- Theatrical release poster
- Directed by: Barry Shils
- Produced by: Dean Silvers Marlen Hecht
- Edited by: Tod Scott Brody
- Music by: Robert Reale
- Distributed by: The Samuel Goldwyn Company
- Release date: June 9, 1995;
- Running time: 85 minutes
- Country: United States
- Language: English

= Wigstock: The Movie =

Wigstock: The Movie is a 1995 documentary film focusing on Wigstock, the annual drag music festival that had been held New York City's East Village through the 1980s and 1990s. The film presents a number of performances from the 1994 festival, including Crystal Waters, Deee-Lite, Jackie Beat, Debbie Harry, Leigh Bowery, Joey Arias, Freddie Pendavis, and the Dueling Bankheads. The film also captures a performance by RuPaul at the height of his mainstream fame during the 1990s.

The film also goes behind the scenes, examining the rehearsal process of a number of the performers including Lypsinka and the "Wigstock Dancers." Members of the crew assembling the stage and attendees are interviewed about their experiences at the festival and some of the performers give interviews about the importance of drag and transgressive gender expression in their lives. One memorable moment features Wigstock MC Lady Bunny on the telephone with a city representative inquiring about the possibility of placing a wig on the Statue of Liberty.

==Reception==
On Rotten Tomatoes the film has an approval rating of 80% based on reviews from 15 critics.
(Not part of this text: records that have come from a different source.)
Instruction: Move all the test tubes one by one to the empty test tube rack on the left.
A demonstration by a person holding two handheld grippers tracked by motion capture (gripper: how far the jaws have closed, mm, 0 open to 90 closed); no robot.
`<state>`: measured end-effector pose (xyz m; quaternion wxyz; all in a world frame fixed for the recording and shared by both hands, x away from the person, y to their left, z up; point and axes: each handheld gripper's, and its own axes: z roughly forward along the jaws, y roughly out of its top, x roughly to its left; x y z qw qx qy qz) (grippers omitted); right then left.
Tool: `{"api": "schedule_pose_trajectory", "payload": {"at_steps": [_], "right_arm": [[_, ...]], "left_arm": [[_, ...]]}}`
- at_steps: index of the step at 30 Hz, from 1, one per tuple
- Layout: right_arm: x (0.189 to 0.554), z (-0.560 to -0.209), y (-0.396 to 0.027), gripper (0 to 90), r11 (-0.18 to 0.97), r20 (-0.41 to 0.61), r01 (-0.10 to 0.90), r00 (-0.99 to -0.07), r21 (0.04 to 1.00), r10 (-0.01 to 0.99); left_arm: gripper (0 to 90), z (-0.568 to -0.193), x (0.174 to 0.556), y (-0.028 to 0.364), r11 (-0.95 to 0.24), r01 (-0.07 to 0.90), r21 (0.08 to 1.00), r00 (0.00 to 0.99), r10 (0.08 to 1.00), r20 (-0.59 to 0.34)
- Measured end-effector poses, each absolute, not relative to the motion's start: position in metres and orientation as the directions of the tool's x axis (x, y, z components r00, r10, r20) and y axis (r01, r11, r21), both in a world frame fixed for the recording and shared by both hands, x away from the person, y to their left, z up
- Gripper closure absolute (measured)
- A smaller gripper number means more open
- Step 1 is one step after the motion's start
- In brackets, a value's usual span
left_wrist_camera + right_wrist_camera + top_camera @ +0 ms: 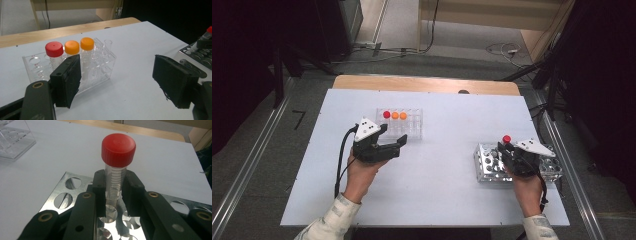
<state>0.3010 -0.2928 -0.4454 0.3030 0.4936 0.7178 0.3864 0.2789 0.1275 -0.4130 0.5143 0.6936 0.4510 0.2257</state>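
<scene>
right gripper view, entry one: right gripper [116,195], jaws clamped on the clear graduated body of a red-capped tube [117,167], held upright with its foot at or in a hole of the metal rack [62,197]; whether the foot had cleared the hole could not be told. grip sat well below the cap, on the marked part of the tube. high view, entry two: same tube [507,139] standing at the far left part of the metal rack [484,162], at the right side of the white desk [437,165], the right gripper [508,148] behind it. entry three: clear plastic rack [412,122] near the middle of the desk, far row carrying one red-capped and two orange-capped tubes side by side, the holes to their right free. entry four: left gripper [393,142], jaws wide and holding nothing, resting just beside the near edge of the clear rack [105,62]. handling note, as judgement: the step appeared to be lifting the tube out for transfer to the clear rack; best done by drawing straight up along the tube's own axis until the foot was free, keeping it vertical so it would not bind against the hole rim, with the grip kept firm against slipping on the smooth wall; the left gripper could steady the light plastic rack on arrival.
</scene>
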Motion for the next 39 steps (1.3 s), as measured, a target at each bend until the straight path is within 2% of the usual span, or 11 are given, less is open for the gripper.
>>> {"api": "schedule_pose_trajectory", "payload": {"at_steps": [15,22,39], "right_arm": [[0.283,-0.400,-0.300,71.8,0.172,-0.029,0.394,-0.343,0.903,0.939],[0.268,-0.378,-0.292,71.9,0.173,-0.030,0.343,-0.386,0.923,0.922],[0.278,-0.398,-0.214,71.9,0.277,-0.025,0.359,-0.570,0.891,0.821]], "left_arm": [[18.5,-0.413,0.279,0.123,-0.077,0.395,0.915,0.487,0.862,-0.138],[17.9,-0.414,0.277,0.122,-0.087,0.395,0.915,0.488,0.863,-0.128],[18.6,-0.415,0.276,0.114,-0.096,0.390,0.916,0.518,0.845,-0.133]]}}
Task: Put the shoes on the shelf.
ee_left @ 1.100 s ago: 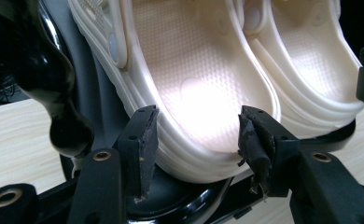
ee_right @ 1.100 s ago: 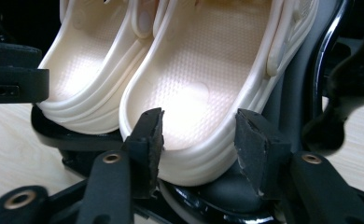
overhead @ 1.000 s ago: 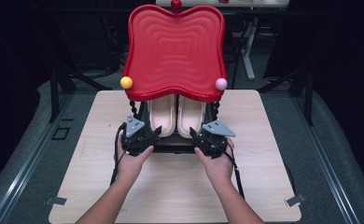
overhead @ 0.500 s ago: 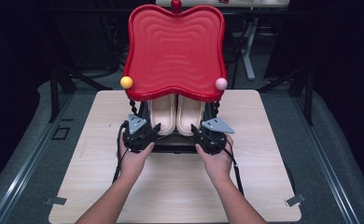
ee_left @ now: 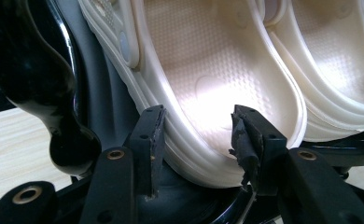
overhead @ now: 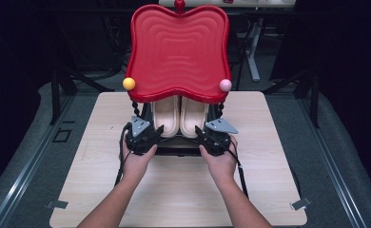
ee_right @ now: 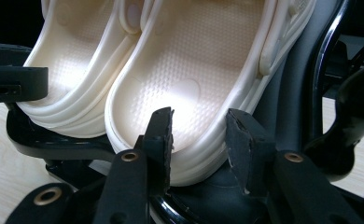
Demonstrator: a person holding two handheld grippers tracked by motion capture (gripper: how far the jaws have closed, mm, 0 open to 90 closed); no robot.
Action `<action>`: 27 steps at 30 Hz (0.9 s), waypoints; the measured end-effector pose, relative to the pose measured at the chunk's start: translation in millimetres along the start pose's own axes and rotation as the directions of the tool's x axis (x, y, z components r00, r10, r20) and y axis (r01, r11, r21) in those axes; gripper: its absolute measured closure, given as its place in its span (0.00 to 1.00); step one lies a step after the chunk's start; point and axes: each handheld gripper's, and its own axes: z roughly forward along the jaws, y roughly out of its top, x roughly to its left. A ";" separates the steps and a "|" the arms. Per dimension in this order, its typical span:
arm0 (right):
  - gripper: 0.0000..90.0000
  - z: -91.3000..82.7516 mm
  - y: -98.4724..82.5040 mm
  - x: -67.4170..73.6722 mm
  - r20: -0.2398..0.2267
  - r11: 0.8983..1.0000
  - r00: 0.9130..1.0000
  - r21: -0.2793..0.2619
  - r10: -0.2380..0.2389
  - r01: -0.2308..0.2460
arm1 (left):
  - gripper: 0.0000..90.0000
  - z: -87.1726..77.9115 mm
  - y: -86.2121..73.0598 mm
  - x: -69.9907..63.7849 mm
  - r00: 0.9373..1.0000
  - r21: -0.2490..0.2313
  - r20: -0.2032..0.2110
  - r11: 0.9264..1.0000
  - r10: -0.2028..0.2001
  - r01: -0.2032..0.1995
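Item: pair of cream clogs on a black rack (overhead: 176, 151) under a red tray top (overhead: 179, 50), on the surface (overhead: 269, 190).

Left gripper (overhead: 148, 137): fingers (ee_left: 150, 135) have just been closing and are clamping the heel rim of the left clog (ee_left: 203, 88), one finger outside the heel, one inside.

Right gripper (overhead: 207, 138): fingers (ee_right: 159, 135) have likewise been closing and are straddling the heel of the right clog (ee_right: 189, 79); whether they are pressing on it is not discernible.
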 end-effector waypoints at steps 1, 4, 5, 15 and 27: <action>0.68 0.0 0.0 0.1 0.000 1.000 1.000 -0.001 0.000 0.000 | 0.61 0.1 -0.1 0.4 1.000 -0.002 0.003 1.000 -0.003 0.004; 0.68 0.0 -0.1 0.5 0.002 1.000 1.000 -0.002 0.002 -0.002 | 0.61 -0.2 -0.3 0.5 1.000 -0.002 0.005 1.000 -0.003 0.003; 0.68 0.0 0.0 0.6 0.002 1.000 1.000 -0.002 0.001 -0.001 | 0.61 -0.3 -0.2 0.7 1.000 -0.002 0.006 1.000 -0.003 0.003; 0.66 -0.8 0.0 -0.9 -0.008 1.000 1.000 -0.001 0.003 -0.003 | 0.61 -0.7 -0.7 1.2 1.000 -0.008 0.008 1.000 -0.017 0.017; 0.64 0.4 0.7 1.4 0.009 1.000 1.000 -0.006 -0.004 0.004 | 0.61 -0.5 0.3 1.2 1.000 -0.002 0.008 1.000 -0.021 0.021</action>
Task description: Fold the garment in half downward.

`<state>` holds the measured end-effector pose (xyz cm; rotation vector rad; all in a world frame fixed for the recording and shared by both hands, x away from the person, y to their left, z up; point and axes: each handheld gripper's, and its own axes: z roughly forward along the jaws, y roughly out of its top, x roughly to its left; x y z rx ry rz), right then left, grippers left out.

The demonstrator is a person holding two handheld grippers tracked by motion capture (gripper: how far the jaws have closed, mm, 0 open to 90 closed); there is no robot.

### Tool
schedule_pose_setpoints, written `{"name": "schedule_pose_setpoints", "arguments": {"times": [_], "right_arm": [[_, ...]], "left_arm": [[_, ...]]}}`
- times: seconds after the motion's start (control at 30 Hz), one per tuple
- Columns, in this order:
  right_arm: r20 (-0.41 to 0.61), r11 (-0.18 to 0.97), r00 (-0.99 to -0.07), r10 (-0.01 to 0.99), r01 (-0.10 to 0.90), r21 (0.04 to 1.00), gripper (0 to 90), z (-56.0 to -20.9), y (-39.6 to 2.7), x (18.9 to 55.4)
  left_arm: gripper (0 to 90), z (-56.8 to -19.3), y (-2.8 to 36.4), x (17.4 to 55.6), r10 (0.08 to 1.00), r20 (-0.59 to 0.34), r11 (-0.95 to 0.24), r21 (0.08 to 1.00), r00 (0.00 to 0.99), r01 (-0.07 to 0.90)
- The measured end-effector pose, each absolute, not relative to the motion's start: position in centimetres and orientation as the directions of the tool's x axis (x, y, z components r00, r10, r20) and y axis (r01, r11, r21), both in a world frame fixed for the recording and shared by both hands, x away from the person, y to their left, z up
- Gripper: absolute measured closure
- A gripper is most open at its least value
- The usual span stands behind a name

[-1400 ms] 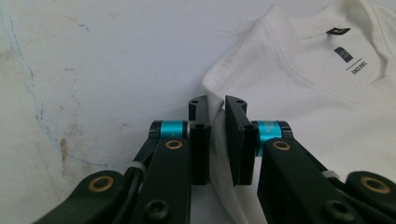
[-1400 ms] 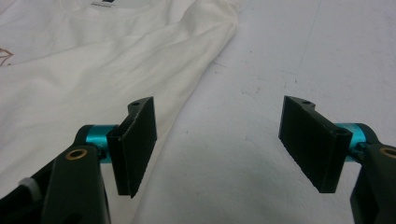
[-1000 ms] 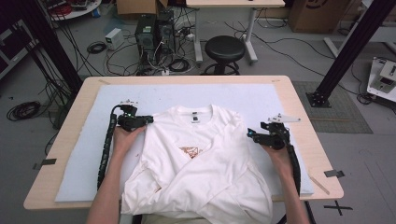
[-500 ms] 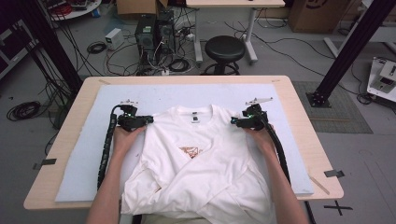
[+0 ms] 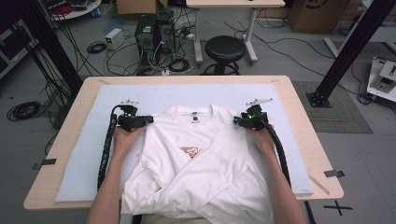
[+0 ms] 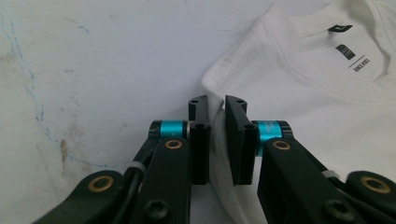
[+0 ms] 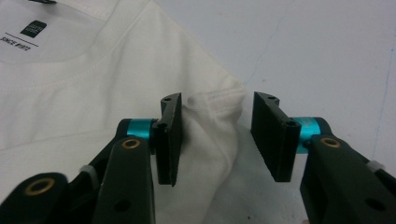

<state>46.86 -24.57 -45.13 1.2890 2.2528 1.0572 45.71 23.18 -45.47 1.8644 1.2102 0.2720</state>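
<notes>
On the tabletop (image 5: 299, 105), over a pale blue mat (image 5: 84, 154), lies the shirt (image 5: 201, 163), white, its collar toward the far edge and its hem hanging off the near edge by my body. Its long axis runs from me straight away across the tabletop. Both sleeves are folded in and cross over the chest, leaving a small orange print (image 5: 189, 151) showing in the gap between them. A black label (image 6: 344, 50) sits inside the neckline, with a smaller black tab above it at the collar.

My left fingers (image 6: 216, 135) are pressed together on the fabric at the shirt's left shoulder corner; a pinched fold of white cloth stands between them. In the high view that left gripper (image 5: 149, 120) sits at the shoulder, my hand just behind it.

My right fingers (image 7: 217, 135) are at the other shoulder corner. They have just been closing, yet they stand apart: the bunched hem of the shoulder rises between them, lying against the left one while a gap shows beside the other. In the high view the right gripper (image 5: 237, 122) rests at the shirt's right shoulder.
</notes>
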Motion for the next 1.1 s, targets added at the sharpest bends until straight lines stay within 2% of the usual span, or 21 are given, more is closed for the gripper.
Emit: {"name": "schedule_pose_setpoints", "arguments": {"times": [0.17, 0.27, 0.53, 1.1], "right_arm": [[0.088, 0.29, -0.521, 0.849, 0.599, 0.747, 66.7, -45.17, -24.9, 46.99], [0.09, 0.303, -0.542, 0.836, 0.591, 0.747, 77.9, -45.16, -24.83, 46.92], [0.094, 0.311, -0.558, 0.824, 0.585, 0.749, 82.5, -45.17, -24.83, 46.86], [0.128, 0.29, -0.56, 0.819, 0.596, 0.749, 82.2, -45.28, -25.11, 47.11]], "left_arm": [[80.4, -45.47, 23.21, 45.72, 0.824, -0.259, -0.15, 0.759, 0.505, 0.633], [80.4, -45.47, 23.21, 45.72, 0.824, -0.259, -0.149, 0.759, 0.504, 0.634], [80.4, -45.47, 23.19, 45.71, 0.824, -0.26, -0.148, 0.759, 0.504, 0.634], [80.3, -45.49, 23.15, 45.74, 0.826, -0.261, -0.144, 0.759, 0.499, 0.635]]}}
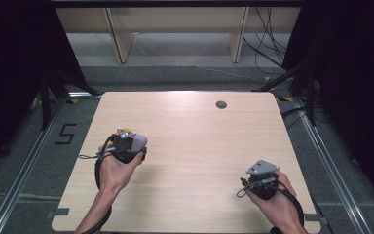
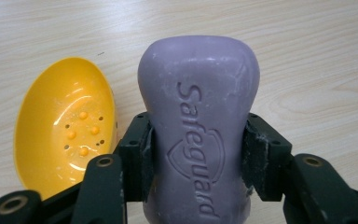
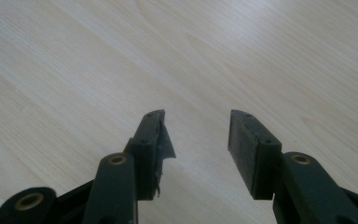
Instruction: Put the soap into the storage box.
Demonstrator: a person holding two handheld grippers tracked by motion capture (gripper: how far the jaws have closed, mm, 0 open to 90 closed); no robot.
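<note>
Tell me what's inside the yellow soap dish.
The yellow soap dish holds no soap: just raised bumps and small drain holes on its floor. Its near edge is hidden behind the left gripper, which is clamping the purple soap bar beside the dish.

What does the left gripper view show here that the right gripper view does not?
Left gripper view: a purple Safeguard soap bar clamped between the left gripper fingers, and an empty yellow soap dish with small drain holes and bumps, lying beside the bar on the table.

Right gripper view: the right gripper with its fingers apart and nothing between them; the pad on one finger looks torn and peeling.

Both: the light wooden table under black fingers.
</note>
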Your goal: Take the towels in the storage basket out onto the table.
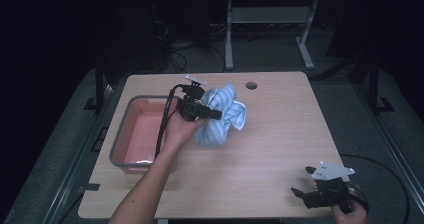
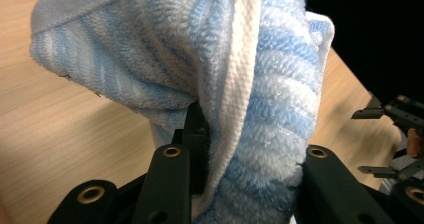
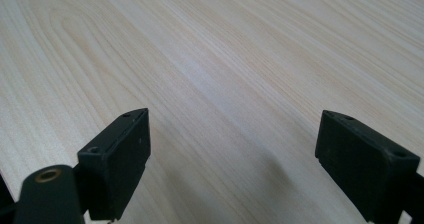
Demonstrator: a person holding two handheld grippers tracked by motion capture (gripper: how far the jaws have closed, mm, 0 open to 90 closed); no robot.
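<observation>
Surface [image 1: 280,149] lies bare lower right around spread right tongs [image 1: 305,180]; left tongs [image 1: 216,115] clamp bunched blue-striped towel [image 1: 225,114] at centre.

Your towel [image 1: 223,115]: blue-and-white striped terry with a white hem band, bunched into a loose crumpled wad, lifted off the wood table near its back middle, just right of the pink tub, folds hanging down.

Place: lab or recording room, dimly lit.
Furniture: light wood desk [image 1: 280,149] with cable hole [image 1: 251,85]; second bench frame [image 1: 270,24] behind.
Floor: grey carpet, loose cables [image 1: 175,54] trailing near dark equipment.
Surroundings: black, unlit beyond the desk.
</observation>
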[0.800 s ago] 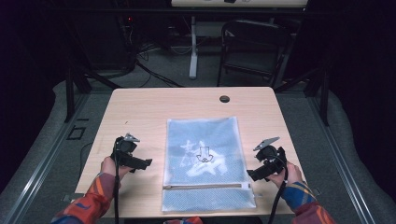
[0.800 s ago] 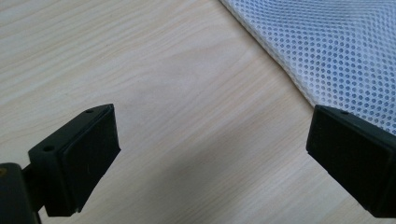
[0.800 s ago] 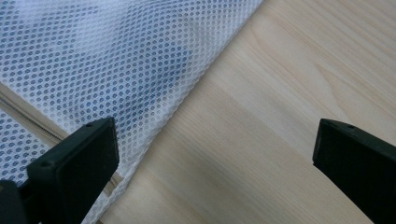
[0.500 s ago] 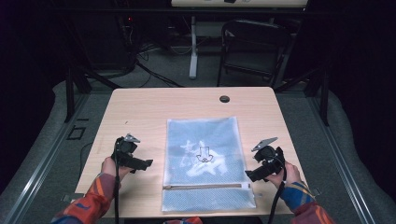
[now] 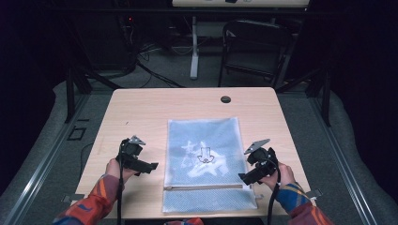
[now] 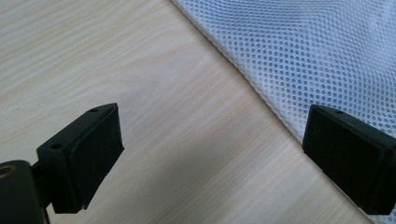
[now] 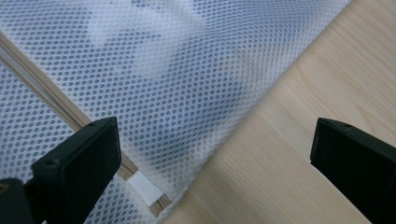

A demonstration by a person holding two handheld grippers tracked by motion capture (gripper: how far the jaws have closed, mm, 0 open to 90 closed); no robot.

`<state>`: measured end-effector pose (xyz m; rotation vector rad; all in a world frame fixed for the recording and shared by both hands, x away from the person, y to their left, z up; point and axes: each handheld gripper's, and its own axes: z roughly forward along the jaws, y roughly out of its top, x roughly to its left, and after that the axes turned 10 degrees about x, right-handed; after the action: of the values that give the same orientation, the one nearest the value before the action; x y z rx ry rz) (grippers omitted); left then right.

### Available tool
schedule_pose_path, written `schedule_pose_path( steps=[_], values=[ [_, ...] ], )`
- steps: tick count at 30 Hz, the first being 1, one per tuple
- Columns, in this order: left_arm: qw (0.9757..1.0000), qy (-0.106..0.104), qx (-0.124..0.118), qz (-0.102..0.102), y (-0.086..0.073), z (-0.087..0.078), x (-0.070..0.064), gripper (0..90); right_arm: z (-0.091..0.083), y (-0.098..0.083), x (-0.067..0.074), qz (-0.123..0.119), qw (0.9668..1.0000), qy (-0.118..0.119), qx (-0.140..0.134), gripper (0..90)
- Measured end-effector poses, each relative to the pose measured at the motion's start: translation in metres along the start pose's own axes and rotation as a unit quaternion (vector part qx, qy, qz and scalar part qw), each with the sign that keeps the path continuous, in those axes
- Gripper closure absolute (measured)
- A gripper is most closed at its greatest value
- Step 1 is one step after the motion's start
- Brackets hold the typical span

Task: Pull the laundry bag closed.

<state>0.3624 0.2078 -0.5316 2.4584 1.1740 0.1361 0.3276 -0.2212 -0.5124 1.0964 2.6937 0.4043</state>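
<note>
**Two open grippers flank a mesh bag on a wooden table**

One flat, rectangular bag of white mesh fabric (image 5: 206, 164) lies on a pale wooden table with rounded corners (image 5: 145, 112). It sits a little right of the middle, its short near edge close to the table's near edge. A pale zipper strip (image 5: 204, 187) runs across the bag near that end. Through the mesh a bluish garment with a white pattern shows.

A person's two hands come in from the near side, each holding one black two-jaw gripper. The left gripper (image 5: 151, 166) hovers just beside the bag's left long edge, over bare wood. In the left gripper view its jaws stand wide apart with nothing between them, and the mesh edge (image 6: 261, 88) runs slantwise past the right-hand jaw. The right gripper (image 5: 244, 177) sits at the bag's right long edge, near the zipper's end. In the right gripper view its jaws are also spread and grasp nothing; the bag's edge (image 7: 233, 126) and a small white tab (image 7: 145, 188) at the zipper's end lie between them.

Bare wood stays free left of the bag, in a narrower strip on its right, and across the whole far half, where one small dark round hole (image 5: 225, 99) sits near the far edge.
</note>
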Motion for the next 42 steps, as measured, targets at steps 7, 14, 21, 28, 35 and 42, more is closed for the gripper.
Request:
schedule_pose_path(
  steps=[7,14,21,28,35,42],
  values=[
    [0.9997,-0.017,-0.002,0.016,0.004,0.000,-0.012,6.2,-0.001,0.008,0.009,-0.007,0.9998,0.018,-0.004,1.7],
    [0.9992,-0.030,0.002,0.025,0.006,0.004,-0.020,6.6,-0.002,0.018,0.021,-0.018,0.9992,0.034,-0.013,2.7],
    [0.9983,-0.042,0.003,0.039,0.009,0.006,-0.029,8.8,0.000,0.028,0.032,-0.035,0.9984,0.043,-0.010,3.1],
    [0.9972,-0.058,0.013,0.046,0.010,0.011,-0.034,14.3,0.001,0.039,0.049,-0.055,0.9965,0.062,-0.012,5.2],
    [0.9956,-0.072,0.018,0.058,0.011,0.013,-0.038,25.0,0.004,0.052,0.065,-0.082,0.9937,0.076,-0.007,8.6],
    [0.9938,-0.091,0.017,0.061,0.010,0.016,-0.038,41.0,0.010,0.064,0.083,-0.101,0.9907,0.091,-0.010,14.3]
  ],
)
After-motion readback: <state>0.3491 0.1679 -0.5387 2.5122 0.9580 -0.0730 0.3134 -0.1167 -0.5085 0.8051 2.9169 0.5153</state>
Roger Ebert of the Chicago Sun-Times gave it 2 out of 4, and wrote: "This movie puts a safe, public face on people who surely cannot be as conventional as they appear here."

==Soundtrack==

A soundtrack album for the film, featuring many of the performers included in the film, was released in 1995. In addition to the performances the CD includes comments delivered from the stage by Lady Bunny.

===Song listing===
1. Lady Bunny - "Calling Lady Liberty"
2. Lady Miss Kier - "Touch Me with Your Sunshine"
3. Erasure - "Cold Summer's Day"
4. Crystal Waters - "100% Pure Love"
5. NYG's - "The Real Thing"
6. Lady Bunny - "Mother Nature Must Be a Drag Queen"
7. Tabboo! - "It's Natural"
8. Jackie Beat - "Kiss My Ass"
9. Lady Bunny - "Intros RuPaul"
10. RuPaul - "Monologue"
11. RuPaul - "Free to Be"
12. Billie Ray Martin - "Space Oasis"
13. Chic - "Chic Cheer"
14. Mistress Formika - "Fight for Your Right (to Be Queer)"
15. Nancy Boy - "All That Glitters (Come Out Come Out)"
16. Lady Bunny - "Lady Bunny Intros Joey Arias"
17. Joey Arias - "Them There Eyes"
18. Lady Bunny - "Speaks Out"
19. Donna Giles with David Morales - "Gimme Luv"
20. Loveland - "Hope (Never Give Up)"
21. Jon of the Pleased Wimmin - "Passion"
22. Marc Almond - "What Makes a Man a Man"
23. Deee-Lite - "Somebody"
24. Lady Bunny - "Thanks for Coming"

==Home media==
Wigstock: The Movie was released on Region 1 DVD on June 30, 2003.

==1987 film==
In 1987, filmmaker Tom Rubnitz filmed a 20-minute documentary, also titled Wigstock: The Movie. The short played the gay and lesbian film festival circuit in 1998. The title sequence of the 1995 Goldwyn film is cut from footage from the 1987 Rubnitz film.